[[ Input, beginning ]]

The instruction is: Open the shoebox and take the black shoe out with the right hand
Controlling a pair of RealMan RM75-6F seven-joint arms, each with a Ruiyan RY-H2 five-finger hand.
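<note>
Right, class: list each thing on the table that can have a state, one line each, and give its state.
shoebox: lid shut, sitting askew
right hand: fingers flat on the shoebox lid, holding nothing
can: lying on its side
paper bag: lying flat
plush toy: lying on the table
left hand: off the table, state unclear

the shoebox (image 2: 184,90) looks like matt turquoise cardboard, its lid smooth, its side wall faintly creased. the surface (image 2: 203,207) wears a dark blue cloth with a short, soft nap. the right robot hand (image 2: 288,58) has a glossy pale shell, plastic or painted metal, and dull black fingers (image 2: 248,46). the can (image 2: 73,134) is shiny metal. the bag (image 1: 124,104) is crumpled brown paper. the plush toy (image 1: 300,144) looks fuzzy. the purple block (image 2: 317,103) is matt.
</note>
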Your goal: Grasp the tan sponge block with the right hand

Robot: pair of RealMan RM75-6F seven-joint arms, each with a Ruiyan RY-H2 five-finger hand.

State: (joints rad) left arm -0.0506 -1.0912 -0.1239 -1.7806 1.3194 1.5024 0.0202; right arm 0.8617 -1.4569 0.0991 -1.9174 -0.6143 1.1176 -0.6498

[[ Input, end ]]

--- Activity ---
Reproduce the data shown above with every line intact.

--- Answer section ---
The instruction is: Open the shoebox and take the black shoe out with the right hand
Controlling a pair of RealMan RM75-6F seven-joint arms, each with a Ruiyan RY-H2 five-finger hand.
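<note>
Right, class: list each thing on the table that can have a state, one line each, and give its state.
shoebox: lid shut, sitting askew
right hand: fingers flat on the shoebox lid, holding nothing
can: lying on its side
paper bag: lying flat
plush toy: lying on the table
left hand: off the table, state unclear

the shoebox (image 2: 184,90) looks like matt turquoise cardboard, its lid smooth, its side wall faintly creased. the surface (image 2: 203,207) wears a dark blue cloth with a short, soft nap. the right robot hand (image 2: 288,58) has a glossy pale shell, plastic or painted metal, and dull black fingers (image 2: 248,46). the can (image 2: 73,134) is shiny metal. the bag (image 1: 124,104) is crumpled brown paper. the plush toy (image 1: 300,144) looks fuzzy. the purple block (image 2: 317,103) is matt.
</note>
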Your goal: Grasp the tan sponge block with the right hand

Robot: pair of RealMan RM75-6F seven-joint arms, each with a Ruiyan RY-H2 five-finger hand.

State: (joints rad) left arm -0.0506 -1.0912 -0.1239 -1.7806 1.3194 1.5024 0.0202; right arm 0.8617 -1.4569 0.0991 -1.9174 -0.6143 1.1176 -0.6498

What was asked for in the exercise is now done.